**WORK INSTRUCTIONS:** Everything from the line containing "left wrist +" through the last line of the listing below should be returned exactly, except for pictures.
——
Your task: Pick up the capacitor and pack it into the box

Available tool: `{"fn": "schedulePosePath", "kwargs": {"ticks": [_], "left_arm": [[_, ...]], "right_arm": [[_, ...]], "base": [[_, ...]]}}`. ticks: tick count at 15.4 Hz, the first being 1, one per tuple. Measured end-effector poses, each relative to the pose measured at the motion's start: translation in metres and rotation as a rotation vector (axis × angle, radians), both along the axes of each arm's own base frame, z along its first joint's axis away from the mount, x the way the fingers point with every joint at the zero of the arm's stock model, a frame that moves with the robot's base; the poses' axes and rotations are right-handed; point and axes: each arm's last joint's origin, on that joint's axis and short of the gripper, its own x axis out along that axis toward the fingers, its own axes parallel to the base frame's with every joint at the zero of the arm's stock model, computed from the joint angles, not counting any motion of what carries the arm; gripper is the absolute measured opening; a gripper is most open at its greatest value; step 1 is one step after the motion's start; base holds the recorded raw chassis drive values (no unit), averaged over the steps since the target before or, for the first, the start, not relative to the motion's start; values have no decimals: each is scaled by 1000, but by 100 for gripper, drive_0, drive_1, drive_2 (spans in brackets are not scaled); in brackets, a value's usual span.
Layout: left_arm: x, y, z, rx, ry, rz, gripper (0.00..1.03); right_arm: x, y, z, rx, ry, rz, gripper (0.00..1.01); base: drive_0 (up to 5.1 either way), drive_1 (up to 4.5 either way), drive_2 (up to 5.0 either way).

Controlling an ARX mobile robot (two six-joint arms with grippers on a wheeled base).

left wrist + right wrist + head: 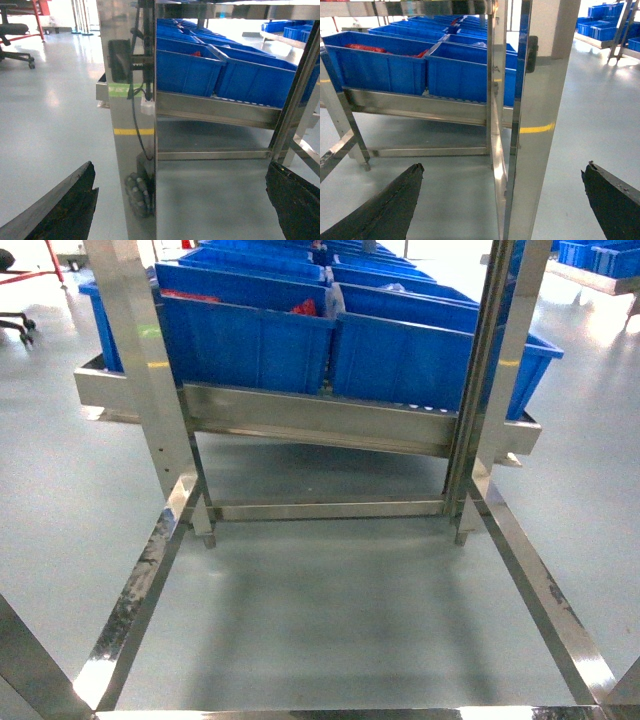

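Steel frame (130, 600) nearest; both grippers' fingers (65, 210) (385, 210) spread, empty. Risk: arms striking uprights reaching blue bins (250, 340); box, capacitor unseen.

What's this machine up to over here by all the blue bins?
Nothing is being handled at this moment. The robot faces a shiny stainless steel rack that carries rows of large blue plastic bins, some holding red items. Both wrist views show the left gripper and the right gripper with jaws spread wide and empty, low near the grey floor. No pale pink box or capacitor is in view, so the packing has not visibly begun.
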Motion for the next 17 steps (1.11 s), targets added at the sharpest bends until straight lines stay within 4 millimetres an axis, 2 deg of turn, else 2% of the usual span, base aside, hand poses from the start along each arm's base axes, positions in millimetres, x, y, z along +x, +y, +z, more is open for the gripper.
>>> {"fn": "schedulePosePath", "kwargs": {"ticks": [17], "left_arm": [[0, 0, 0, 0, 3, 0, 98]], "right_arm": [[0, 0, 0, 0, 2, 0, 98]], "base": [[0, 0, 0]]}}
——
**ANSWER TO THIS TASK:**
left wrist + right wrist + head: 

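Steel frame (130, 600) nearest; both grippers' fingers (65, 210) (385, 210) spread, empty. Risk: arms striking uprights reaching blue bins (250, 340); box, capacitor unseen.

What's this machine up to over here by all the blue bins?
Nothing is being handled at this moment. The robot faces a shiny stainless steel rack that carries rows of large blue plastic bins, some holding red items. Both wrist views show the left gripper and the right gripper with jaws spread wide and empty, low near the grey floor. No pale pink box or capacitor is in view, so the packing has not visibly begun.
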Motion for the next 17 steps (1.11 s), targets added at the sharpest bends until straight lines stay within 4 millimetres an axis, 2 deg of turn, else 2% of the usual span, base aside, hand poses from the start along each arm's base axes, positions in millimetres, x, y, z along +x, +y, +z, more is open for the gripper.
>>> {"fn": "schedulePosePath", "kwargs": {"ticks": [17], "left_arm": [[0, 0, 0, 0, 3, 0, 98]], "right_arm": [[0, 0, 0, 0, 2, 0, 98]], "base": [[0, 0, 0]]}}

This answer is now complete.